Ethos continued toward them, slowing as he caught their expressions. Something was in his mouth, wedged between his teeth and his cheek. Slowly, he chewed it. "Weird," he said, brow furrowed. "Why are you holding hands?"

Kacha didn't miss a beat. "I was consoling him," she pretended to grieve. "How cruel, letting him see you in the arms of another beanstalk."

"I get that you're making some sort of a joke."

Peter asked, "What are you eating?"

Ethos worked a hand into the moving coil of shoots, eyes high as he groped around. He snapped something free from within and held it triumphantly between them. "Grapes," he said. "The green ones are my favorite."

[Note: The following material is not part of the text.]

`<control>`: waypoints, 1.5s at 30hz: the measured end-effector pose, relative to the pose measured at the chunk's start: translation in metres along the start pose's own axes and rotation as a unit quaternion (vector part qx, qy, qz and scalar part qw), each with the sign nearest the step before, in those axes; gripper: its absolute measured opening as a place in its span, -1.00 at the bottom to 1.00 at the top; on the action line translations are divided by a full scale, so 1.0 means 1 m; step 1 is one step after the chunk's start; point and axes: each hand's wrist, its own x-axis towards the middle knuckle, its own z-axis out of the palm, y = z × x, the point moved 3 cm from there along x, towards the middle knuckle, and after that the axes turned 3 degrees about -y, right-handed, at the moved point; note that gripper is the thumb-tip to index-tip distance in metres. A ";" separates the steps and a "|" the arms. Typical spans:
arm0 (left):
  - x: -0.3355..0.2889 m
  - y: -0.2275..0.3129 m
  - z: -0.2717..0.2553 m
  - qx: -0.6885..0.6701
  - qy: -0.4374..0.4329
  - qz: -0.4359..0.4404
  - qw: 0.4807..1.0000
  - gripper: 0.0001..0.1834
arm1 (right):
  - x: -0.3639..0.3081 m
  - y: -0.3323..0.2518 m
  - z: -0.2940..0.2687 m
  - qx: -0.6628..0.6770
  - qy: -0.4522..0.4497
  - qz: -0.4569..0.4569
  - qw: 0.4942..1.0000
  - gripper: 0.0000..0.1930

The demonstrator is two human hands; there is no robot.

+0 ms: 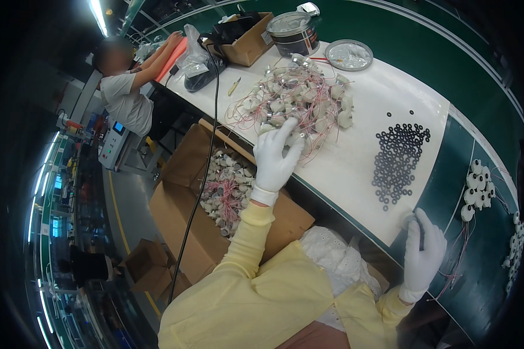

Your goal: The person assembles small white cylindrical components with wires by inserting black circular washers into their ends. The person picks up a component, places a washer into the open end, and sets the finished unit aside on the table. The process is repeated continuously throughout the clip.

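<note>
My left hand (275, 160), in a white glove, reaches to the near edge of a heap of small white motor-like parts (308, 96) with thin pink-red wires. Its thumb and forefinger are apart at the heap, with no part plainly gripped. Over the table's near edge, at the right, is my right hand (425, 250), gloved too. Its fingers are bent and the tips are smeared, so whether they hold anything is not visible. Just beyond it lie many small black rings (399, 160), spread on the white tabletop (337, 168).
White parts with black centres (477, 189) stand on the green surface at right. An open carton (180, 198) of wired parts sits below the table, left. A black cable (206, 168) hangs across. A tub (293, 35), its lid (349, 55) and a knife (234, 86) lie farther back. Another person (125, 93) works far left.
</note>
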 end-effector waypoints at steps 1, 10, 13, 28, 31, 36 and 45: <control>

"Those are all grapevines?"

"More or less." Ethos popped the grape in his mouth and resumed his arduous approach. "It'll hold us," he promised. "I was careful."

Kacha and Peter made space for him to feed the vine into the Throat, at which point a helpful little root crept out to anchor his rearmost ankle in place, blending with filthy, sunbaked skin. It was a slow process, the feed, like the treebine needed to be gently persuaded in any given direction. Ethos was very quiet throughout. 

After several minutes, Kacha asked, "Is it very tiring?" 

But Ethos didn't answer, nor muster a glance. He wasn't ignoring her, Peter knew, and Kacha must have thought the same, because she didn't ask again. She quietly watched him concentrate and waited until he'd finished.

Once he had, she repeated herself. 

Ethos wiggled his ankle free. "It's a little hard to control," he said, as he stooped to retrieve his dropped belongings. "I've never done anything so intricate."

Peter eyed his impressive handiwork. "You don't need a break, do you?"

"No." Ethos turned his attention to Kacha. She was standing by, smiling gently. "This is goodbye," he admitted, with a smile to match. "Let's do it again, sometime."

Oh, how she smirked and scowled. "I'd like that."

Peter checked his gear before setting out. Most of the vines had ceased to move, but some of the smaller filaments were grasping at his fingers. Straining, he lowered himself down and griped, "If I die, tell Lena it's all her fault for making me chase after you."

Ethos pouted down at him. "But she's in the wrong direction."

Peter did what he could to conceal the tremor in his arms. "Wrong direction," he echoed, more to himself than to Ethos. "Be serious for once. Curse all and the rest."

Kacha said something then, but the wind's voice was louder. Ethos turned from the brink. After a moment, Peter heard him reply, "I'll consider it."

Peter's toes brushed the ledge. Standing there, facing the pit, he clutched the vine like the lifeline it was and breathed an oath, invoking every last shred of will to prevent himself from scrambling back to the pass. A gentle breeze ran by, and there was nothing in creation more terrifying. It was hard enough to remain upright, rolled ankle notwithstanding.

Beside him now, Ethos whistled at the scope. He was eating grapes again. "So big."

Peter glared sidelong. "What did she say up there?"

"What did who say up where?"

He seethed, "Uppish sprat."

Ethos just grinned at him. He suddenly flapped a giant grape leaf in Peter's face. "Check it out," he said, and he grinned even further. "I'm your biggest fan. Geddit?"

Peter might have laughed if he hadn't been so afraid of it wafting him over the edge.

Ethos took pity. The grin softened and spread to his eyes. "I guess you don't like heights," he said, without slight. "Let's get past this first part before we start on questions, okay?"

Peter couldn't find the strength to argue with him. "Fine."

"Good." Ethos cheerfully held up a cluster. "Grape?"